How do I turn off hyperthreading?
Is it a BIOS or a Linux thing?
I may try that.
I believe it can be turned off via an admin-level cmd, but I'm not
certain about it
Another thing to check: do you have any paffinity settings turned
on
(e.g., mpi_paffinity_alone)?
I didn't turn on or off any paffinity setting explicitly,
either in the command line or in the mca config file.
All that I did on the tests was to turn off "sm",
or just use the default settings.
I wonder if paffinity is on by default, is it?
Should I turn it off?
It is off by default - I mention it because sometimes people have
it set in the default MCA param file and don't realize it is on.
Sounds okay here, though.
Our paffinity system doesn't handle hyperthreading at this time.
OK, so *if* paffinity is on by default (Is it?),
and hyperthreading is also on, as it is now,
I must turn off one of them, maybe both, right?

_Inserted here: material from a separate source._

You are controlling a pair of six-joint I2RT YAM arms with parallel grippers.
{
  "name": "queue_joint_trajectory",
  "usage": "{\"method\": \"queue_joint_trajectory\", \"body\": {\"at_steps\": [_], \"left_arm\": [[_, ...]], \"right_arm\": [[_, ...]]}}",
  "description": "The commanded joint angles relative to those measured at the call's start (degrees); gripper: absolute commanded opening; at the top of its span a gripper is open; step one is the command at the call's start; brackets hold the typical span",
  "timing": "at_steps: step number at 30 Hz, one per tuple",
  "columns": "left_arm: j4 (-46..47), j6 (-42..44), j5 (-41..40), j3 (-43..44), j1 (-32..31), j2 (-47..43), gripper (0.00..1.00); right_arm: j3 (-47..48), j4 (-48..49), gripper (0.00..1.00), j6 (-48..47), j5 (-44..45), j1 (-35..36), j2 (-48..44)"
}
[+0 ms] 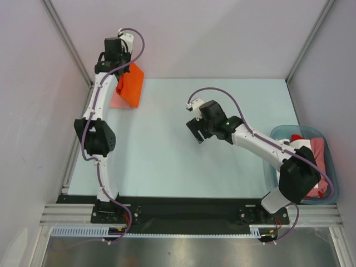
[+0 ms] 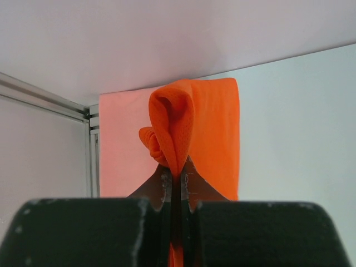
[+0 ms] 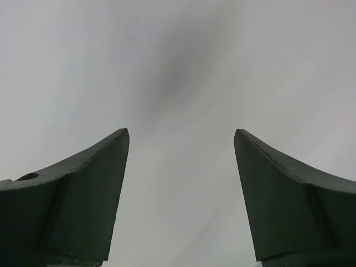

I may go combinatorial about this tomorrow.
Can't do it today.
Darn locked office door!
I would say don't worry about the paffinity right now - sounds like
it is off. You can always check, though, by running "ompi_info --
param opal all" and checking for the setting of the
opal_paffinity_alone variable
I'm just suspicious of the HT since you have a quad-core machine,
and the limit where things work seems to be 4...
It may be.
If you tell me how to turn off HT (I'll google around for it
meanwhile),
I will do it tomorrow, if I get a chance to
hard reboot that pesky machine now locked behind a door.
Yeah, I'm beginning to believe it is the HT that is causing the
problem...
Thanks again for your help.
Gus
On May 4, 2010, at 3:44 PM, Gus Correa wrote:
Hi Jeff
Sure, I will certainly try v1.4.2.
I am downloading it right now.
As of this morning, when I first downloaded,
the web site still had 1.4.1.
Maybe I should have refreshed the web page on my browser.
I will tell you how it goes.
Gus
Jeff Squyres wrote:
Gus -- Can you try v1.4.2 which was just released today?
On May 4, 2010, at 4:18 PM, Gus Correa wrote:
Hi Ralph
Thank you very much.
The "-mca btl ^sm" workaround seems to have solved the problem,
at least for the little hello_c.c test.
I just ran it fine up to 128 processes.
I confess I am puzzled by this workaround.
* Why should we turn off "sm" in a standalone machine,
where everything is supposed to operate via shared memory?
* Do I incur in a performance penalty by not using "sm"?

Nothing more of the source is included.